How can you design your meals so that they are more nutritious and satisfying, and hold you over until the next meal?
4. Get to know yourself and your voice with daily journaling or writing sessions.
Transitioning from physical tips to the mental and emotional, I also suggest preparing a journal to start your 2021 with intention and motivation. As a leadership strategist and yoga teacher, I always find journaling and writing rewarding both personally and professionally.
Journaling is a personal practice of writing down your thoughts in free flow. For me, journaling is a personal practice for preparation, setting intentions and goals, and finding my voice and point of view. When I journal, I feel more prepared and confident. I use journaling in the morning to clear my head, organize my thoughts, and work through challenging decisions and situations. I show up for others in a more prepared and level-headed way when I journal regularly.
To start journaling, purchase a journal for 2021. Start by setting your goals and intentions for the new year. Then, set aside 20 minutes daily to celebrate your recent wins, document your learnings, work through decisions and though situations, and set new goals.
Writing often stems from journaling sessions. I see writing as a practice for sharing your thoughts with others in an organized way (somewhat like this article). Writing is also a great practice for sharing your wisdom with others. Start a blog with a specific theme in 2021 to commit to writing, shape your point of view, and connect with others!
5. Think about work-life integration.
As I mentioned earlier, this year has prompted closer, simultaneous management of work and personal lives.

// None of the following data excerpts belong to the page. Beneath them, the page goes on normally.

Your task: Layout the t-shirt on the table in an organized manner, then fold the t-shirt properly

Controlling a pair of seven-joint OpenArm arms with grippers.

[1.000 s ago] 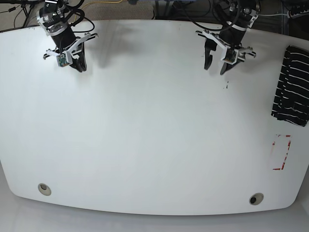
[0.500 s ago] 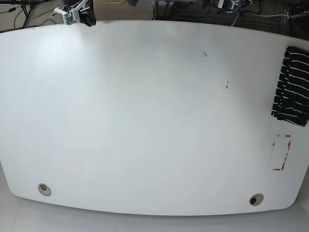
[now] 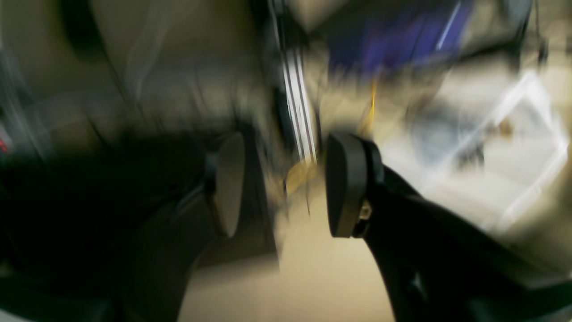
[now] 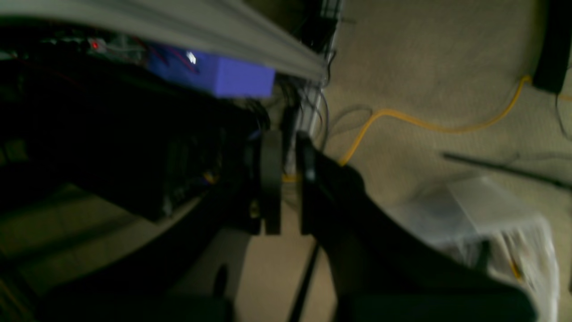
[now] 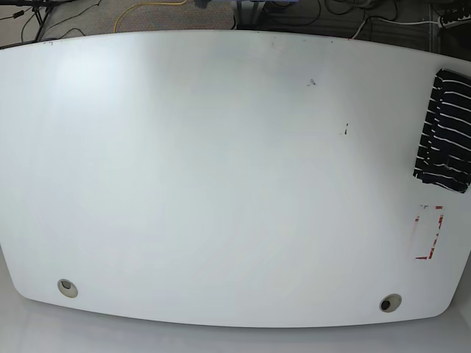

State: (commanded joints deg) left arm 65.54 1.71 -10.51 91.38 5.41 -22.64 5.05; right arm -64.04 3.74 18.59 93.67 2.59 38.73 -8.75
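Both arms have left the worktop (image 5: 221, 184); left claw (image 3: 286, 188) gapes empty, right claw (image 4: 286, 179) nearly closed, empty; t-shirt (image 5: 446, 132) unmoved.

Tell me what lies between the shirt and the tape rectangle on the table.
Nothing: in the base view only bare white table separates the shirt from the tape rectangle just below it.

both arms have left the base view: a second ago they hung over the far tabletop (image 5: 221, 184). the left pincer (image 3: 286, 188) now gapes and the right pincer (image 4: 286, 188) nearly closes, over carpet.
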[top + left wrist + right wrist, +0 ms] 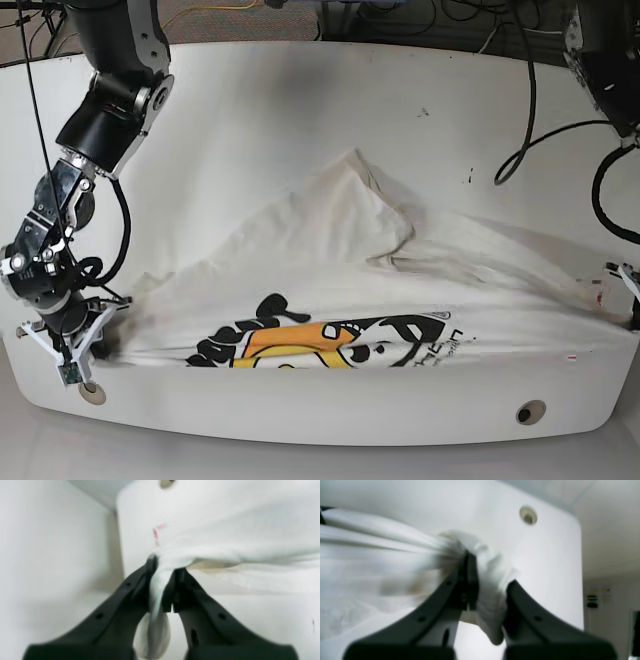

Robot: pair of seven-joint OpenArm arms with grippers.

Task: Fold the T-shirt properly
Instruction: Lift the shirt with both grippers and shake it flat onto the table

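Note:
The cream T-shirt lies stretched across the front of the white table, its black and orange print facing up near the front edge. My right gripper is at the view's left, shut on a bunched corner of the T-shirt; its jaws pinch a wad of cloth. At the view's far right my left gripper is mostly cut off by the frame. In its wrist view it is shut on a fold of the T-shirt, and the cloth is pulled taut between both arms.
Round cable holes sit in the table near the front corners. Black cables hang over the back right of the table. The rounded table edge runs close to my right gripper.

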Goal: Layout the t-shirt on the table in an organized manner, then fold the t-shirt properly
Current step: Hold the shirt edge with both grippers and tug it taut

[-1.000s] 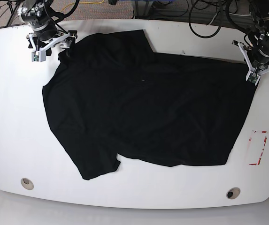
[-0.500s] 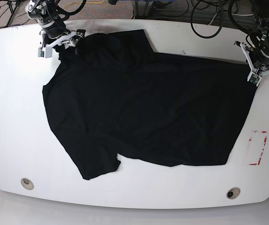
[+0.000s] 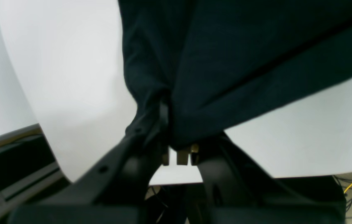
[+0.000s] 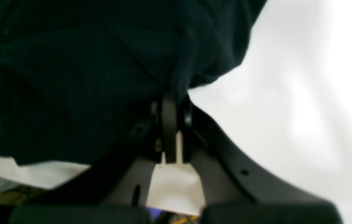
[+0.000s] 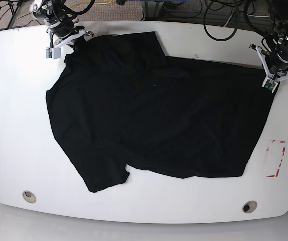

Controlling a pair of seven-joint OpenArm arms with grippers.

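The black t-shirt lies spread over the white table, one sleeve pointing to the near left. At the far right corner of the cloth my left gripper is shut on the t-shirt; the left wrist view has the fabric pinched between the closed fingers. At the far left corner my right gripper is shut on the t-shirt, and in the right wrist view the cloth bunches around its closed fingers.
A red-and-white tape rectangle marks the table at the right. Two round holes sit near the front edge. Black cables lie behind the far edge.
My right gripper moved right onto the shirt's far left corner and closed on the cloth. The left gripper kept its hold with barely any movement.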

Many of us work in our personal home space. We tackle personal tasks and responsibilities during working hours.
Before the pandemic, work and life were largely separated by the boundary between office and home. E-mail was one of the only bridges between work and home life, accessible anywhere and anytime. Now, work happens at home and home often happens during work. This has prompted me to adopt a work-life integration lifestyle rather than a work-life balance lifestyle.
Work-life integration is about building personal practices into your work day that support the quality of your work and your overall day. How often have you felt that a break for a personal walk or a quick trip to the store would clear your head after an exhausting Zoom meeting? Work-life integration is about finding work that supports your personal lifestyle — your schedule, wellness, and social needs. Are your work schedule and personal schedule intertwined in a way that they support each other? It takes intentional planning and preparation to design a better work-life schedule. Work-life integration is also about understanding why you do the work you do and the real-life impacts.
Do you have a work-life balance approach or a work-life integration approach? Reflect on your approach and find more prompts in my book, Awake Apprentice.
Happy New Year! Thanks for reading.
I hope these tips provide some realistic and refreshing ways to prioritize your health in the new year! These 5 tips are things that you can do to make 2021 a better year for yourself and others.